Exercise details >> After reading the entries below, report how many lines have the string "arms" in them, giving the number alone.

Segment Start: Material to process

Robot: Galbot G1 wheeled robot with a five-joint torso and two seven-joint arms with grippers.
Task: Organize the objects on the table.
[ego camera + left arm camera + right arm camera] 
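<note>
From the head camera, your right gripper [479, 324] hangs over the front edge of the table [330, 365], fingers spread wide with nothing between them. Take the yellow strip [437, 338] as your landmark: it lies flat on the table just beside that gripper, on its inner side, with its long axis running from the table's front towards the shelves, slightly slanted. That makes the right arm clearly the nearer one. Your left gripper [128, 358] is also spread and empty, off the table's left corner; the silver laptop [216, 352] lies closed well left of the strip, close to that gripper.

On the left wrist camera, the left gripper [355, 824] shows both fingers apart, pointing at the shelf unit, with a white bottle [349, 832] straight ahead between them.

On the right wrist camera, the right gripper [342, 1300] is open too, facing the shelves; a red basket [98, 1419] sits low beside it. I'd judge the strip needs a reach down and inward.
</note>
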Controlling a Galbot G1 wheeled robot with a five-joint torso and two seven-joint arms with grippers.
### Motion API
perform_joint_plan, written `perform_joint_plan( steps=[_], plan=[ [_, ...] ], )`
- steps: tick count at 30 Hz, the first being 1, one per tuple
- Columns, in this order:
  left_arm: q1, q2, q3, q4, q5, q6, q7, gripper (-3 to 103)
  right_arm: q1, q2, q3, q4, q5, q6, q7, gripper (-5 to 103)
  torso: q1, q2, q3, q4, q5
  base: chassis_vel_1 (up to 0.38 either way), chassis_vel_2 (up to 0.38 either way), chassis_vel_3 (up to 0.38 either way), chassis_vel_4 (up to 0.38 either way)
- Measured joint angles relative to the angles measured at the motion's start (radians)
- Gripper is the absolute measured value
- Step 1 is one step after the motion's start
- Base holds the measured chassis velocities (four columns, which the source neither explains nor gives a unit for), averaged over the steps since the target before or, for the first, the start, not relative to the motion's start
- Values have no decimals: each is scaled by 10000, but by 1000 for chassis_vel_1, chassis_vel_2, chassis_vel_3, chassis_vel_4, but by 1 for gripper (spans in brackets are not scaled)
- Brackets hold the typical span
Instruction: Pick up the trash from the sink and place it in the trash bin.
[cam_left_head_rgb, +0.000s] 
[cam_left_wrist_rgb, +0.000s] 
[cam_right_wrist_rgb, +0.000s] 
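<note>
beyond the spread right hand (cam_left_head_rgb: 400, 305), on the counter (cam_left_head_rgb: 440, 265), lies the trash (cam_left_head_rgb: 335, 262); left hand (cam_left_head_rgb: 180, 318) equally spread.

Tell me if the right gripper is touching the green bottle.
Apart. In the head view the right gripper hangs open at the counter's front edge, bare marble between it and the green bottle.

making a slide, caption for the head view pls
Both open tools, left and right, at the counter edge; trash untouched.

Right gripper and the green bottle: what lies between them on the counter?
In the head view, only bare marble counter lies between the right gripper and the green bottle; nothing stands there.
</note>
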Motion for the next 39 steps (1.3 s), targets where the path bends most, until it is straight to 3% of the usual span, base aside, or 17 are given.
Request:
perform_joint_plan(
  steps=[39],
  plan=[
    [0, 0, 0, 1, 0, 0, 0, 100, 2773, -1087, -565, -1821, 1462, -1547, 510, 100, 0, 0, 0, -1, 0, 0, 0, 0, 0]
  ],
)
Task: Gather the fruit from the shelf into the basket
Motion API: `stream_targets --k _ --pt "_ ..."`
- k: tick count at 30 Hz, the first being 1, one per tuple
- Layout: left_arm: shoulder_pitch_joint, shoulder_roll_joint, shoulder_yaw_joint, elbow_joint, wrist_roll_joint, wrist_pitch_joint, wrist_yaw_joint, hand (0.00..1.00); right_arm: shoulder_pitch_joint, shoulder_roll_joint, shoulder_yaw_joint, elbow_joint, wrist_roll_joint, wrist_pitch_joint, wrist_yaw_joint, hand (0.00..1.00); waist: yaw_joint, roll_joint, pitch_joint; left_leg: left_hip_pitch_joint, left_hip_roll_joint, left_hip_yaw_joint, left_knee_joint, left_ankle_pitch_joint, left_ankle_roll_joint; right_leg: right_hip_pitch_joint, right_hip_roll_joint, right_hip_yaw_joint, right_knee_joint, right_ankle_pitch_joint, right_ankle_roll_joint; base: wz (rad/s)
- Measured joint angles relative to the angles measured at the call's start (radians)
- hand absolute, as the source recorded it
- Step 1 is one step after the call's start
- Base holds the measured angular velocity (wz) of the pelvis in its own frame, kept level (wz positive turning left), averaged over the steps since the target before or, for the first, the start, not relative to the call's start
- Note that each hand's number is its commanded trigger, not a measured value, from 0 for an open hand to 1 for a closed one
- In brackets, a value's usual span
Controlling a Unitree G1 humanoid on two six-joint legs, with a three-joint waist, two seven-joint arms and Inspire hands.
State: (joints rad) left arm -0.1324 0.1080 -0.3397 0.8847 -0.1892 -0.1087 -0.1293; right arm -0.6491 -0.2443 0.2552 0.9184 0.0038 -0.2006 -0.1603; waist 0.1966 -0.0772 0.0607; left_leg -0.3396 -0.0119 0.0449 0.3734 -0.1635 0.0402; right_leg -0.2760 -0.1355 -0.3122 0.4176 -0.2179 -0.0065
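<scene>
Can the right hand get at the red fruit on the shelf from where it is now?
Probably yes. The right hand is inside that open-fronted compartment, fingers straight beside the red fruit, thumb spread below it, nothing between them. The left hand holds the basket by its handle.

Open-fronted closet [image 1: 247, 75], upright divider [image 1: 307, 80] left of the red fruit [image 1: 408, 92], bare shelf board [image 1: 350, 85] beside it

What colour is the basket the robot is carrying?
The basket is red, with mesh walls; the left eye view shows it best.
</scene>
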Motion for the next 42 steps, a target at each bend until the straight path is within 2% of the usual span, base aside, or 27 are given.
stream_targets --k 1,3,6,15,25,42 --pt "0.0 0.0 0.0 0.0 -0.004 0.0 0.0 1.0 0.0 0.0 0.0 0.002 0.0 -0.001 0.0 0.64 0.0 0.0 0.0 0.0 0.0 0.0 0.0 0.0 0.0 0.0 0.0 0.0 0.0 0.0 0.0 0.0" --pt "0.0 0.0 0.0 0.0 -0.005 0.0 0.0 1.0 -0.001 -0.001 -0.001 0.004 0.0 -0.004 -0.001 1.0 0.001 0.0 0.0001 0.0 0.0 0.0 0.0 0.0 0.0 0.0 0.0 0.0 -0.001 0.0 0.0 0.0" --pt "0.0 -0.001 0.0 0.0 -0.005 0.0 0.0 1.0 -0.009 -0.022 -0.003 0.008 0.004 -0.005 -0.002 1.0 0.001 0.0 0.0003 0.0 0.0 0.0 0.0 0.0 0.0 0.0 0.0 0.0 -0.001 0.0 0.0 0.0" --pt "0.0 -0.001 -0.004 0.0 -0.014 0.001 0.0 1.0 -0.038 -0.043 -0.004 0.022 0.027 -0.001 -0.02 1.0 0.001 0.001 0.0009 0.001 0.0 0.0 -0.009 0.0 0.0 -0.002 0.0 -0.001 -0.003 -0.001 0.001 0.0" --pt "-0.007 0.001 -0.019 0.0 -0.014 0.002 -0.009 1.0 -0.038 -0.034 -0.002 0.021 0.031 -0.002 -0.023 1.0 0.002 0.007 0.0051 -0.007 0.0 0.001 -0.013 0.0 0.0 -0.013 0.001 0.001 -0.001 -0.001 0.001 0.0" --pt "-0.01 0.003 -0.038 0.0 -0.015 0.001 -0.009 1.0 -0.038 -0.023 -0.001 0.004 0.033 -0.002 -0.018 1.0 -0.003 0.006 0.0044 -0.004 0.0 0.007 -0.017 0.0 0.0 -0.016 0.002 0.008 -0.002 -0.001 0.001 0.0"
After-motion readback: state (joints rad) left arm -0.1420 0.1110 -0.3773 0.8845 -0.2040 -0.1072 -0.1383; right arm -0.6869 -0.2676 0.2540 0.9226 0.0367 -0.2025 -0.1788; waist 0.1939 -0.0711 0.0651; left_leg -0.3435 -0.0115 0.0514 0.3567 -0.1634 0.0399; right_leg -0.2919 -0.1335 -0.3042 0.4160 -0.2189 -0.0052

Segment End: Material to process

Output >> 3